■ **About this exercise**:
Please give back only the lines below from the one containing "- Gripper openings" to the one containing "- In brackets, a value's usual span", each repeated word for word, both ends included.

■ **Task material**:
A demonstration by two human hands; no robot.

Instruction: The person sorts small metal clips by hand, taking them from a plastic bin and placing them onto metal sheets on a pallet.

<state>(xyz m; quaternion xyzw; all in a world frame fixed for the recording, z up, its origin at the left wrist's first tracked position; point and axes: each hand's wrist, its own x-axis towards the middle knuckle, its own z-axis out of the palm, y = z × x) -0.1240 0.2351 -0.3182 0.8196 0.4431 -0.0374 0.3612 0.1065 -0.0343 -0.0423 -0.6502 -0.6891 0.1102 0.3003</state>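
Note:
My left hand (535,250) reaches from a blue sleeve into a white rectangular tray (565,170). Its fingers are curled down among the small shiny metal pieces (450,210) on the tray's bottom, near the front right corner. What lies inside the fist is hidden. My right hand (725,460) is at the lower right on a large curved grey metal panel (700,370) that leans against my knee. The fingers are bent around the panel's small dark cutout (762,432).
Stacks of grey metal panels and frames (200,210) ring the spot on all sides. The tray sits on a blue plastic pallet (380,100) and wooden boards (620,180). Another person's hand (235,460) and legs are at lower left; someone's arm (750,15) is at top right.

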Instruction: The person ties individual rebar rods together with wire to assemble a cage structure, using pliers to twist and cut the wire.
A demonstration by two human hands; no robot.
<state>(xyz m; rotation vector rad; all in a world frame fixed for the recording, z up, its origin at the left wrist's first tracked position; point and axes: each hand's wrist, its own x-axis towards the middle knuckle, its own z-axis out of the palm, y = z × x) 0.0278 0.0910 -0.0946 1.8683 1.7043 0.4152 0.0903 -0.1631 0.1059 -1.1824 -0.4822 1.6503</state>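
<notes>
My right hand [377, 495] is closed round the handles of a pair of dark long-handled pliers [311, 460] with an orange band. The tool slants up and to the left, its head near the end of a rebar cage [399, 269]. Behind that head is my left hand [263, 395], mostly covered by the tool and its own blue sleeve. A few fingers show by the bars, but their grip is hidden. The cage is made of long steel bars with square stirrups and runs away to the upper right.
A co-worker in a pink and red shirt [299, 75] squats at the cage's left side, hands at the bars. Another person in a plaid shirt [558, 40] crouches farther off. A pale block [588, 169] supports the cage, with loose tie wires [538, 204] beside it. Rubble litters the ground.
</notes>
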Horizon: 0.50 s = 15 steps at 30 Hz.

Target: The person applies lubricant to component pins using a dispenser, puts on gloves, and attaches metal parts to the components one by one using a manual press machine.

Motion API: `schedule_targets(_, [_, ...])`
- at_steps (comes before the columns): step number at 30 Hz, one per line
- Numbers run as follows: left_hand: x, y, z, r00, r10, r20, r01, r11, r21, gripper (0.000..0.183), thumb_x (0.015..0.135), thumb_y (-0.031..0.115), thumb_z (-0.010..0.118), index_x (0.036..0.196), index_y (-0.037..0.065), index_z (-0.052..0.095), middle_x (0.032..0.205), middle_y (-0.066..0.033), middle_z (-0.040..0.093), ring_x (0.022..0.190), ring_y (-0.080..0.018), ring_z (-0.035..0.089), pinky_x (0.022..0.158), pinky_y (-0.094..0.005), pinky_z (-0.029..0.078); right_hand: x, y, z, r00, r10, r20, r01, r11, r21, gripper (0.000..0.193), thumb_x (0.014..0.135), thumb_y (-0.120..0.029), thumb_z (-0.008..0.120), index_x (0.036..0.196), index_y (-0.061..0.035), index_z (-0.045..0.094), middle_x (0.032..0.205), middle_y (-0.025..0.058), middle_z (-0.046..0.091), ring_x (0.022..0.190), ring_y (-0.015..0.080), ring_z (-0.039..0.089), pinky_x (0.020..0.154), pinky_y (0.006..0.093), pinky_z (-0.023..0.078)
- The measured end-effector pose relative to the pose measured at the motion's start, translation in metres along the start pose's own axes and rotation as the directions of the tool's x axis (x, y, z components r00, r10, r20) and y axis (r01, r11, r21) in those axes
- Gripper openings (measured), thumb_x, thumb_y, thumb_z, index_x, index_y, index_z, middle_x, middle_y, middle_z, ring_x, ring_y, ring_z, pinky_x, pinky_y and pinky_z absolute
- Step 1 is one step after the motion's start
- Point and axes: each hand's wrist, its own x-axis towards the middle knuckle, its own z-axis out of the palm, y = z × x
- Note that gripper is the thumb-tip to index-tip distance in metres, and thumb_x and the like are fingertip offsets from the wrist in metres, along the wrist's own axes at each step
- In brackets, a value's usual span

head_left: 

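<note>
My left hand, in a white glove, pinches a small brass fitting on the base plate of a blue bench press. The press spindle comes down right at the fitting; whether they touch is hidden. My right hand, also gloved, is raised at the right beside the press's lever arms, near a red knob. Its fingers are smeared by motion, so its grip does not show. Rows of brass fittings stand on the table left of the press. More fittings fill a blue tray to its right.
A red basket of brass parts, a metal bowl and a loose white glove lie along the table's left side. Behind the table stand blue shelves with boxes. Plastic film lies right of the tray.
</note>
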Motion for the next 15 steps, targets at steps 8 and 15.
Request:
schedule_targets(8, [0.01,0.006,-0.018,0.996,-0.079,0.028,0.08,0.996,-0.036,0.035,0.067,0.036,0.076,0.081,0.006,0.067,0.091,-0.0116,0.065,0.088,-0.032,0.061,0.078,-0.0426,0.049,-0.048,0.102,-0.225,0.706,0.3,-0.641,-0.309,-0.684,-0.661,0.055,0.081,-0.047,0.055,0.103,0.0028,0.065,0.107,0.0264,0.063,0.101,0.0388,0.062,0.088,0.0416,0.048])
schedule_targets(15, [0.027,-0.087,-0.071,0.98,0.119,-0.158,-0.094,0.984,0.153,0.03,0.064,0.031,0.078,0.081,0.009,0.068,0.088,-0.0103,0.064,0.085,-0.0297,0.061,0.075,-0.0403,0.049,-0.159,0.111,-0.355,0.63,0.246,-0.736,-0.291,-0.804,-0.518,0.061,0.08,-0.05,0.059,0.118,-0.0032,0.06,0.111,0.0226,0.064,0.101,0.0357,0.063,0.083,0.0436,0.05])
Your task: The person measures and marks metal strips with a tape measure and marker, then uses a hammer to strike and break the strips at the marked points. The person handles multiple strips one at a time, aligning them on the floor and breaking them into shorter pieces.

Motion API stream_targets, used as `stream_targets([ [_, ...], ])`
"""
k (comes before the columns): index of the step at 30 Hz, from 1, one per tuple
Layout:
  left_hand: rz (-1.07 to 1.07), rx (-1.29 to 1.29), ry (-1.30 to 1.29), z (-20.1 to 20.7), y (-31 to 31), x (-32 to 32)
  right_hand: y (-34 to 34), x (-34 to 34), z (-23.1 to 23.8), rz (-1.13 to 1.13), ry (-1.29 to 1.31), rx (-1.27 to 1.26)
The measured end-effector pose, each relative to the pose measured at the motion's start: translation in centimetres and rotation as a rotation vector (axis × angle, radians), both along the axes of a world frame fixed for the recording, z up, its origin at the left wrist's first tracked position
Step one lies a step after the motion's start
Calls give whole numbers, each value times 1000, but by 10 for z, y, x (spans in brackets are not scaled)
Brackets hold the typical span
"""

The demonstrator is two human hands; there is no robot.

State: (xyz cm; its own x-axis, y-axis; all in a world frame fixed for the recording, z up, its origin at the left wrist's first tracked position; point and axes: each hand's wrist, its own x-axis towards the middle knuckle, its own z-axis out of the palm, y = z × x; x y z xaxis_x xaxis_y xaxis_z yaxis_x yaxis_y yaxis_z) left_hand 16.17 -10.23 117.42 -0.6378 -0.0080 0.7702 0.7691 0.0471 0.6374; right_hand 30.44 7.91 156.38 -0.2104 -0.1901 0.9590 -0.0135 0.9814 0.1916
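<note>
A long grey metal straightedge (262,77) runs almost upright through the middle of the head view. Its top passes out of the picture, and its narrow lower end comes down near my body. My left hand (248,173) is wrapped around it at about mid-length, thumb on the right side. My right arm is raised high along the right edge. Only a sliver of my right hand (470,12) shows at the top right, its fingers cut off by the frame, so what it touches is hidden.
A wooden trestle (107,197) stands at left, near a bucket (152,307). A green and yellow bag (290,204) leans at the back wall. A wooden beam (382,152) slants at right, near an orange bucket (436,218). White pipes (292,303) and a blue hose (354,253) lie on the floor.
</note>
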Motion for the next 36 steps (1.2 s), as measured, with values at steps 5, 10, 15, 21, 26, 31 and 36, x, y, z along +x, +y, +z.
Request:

■ **Answer section**:
- Gripper openings (measured), thumb_x, thumb_y, thumb_z, index_x, index_y, index_z, middle_x, middle_y, middle_z, ring_x, ring_y, ring_z, pinky_x, pinky_y and pinky_z absolute
- Step 1 is one step after the motion's start
- Point and axes: each hand's wrist, its own x-axis towards the middle knuckle, its own z-axis out of the palm, y = z × x
- Note that gripper is the thumb-tip to index-tip distance in metres, and thumb_x and the like are fingertip offsets from the wrist in metres, along the wrist's own axes at each step
- In brackets, a value's usual span

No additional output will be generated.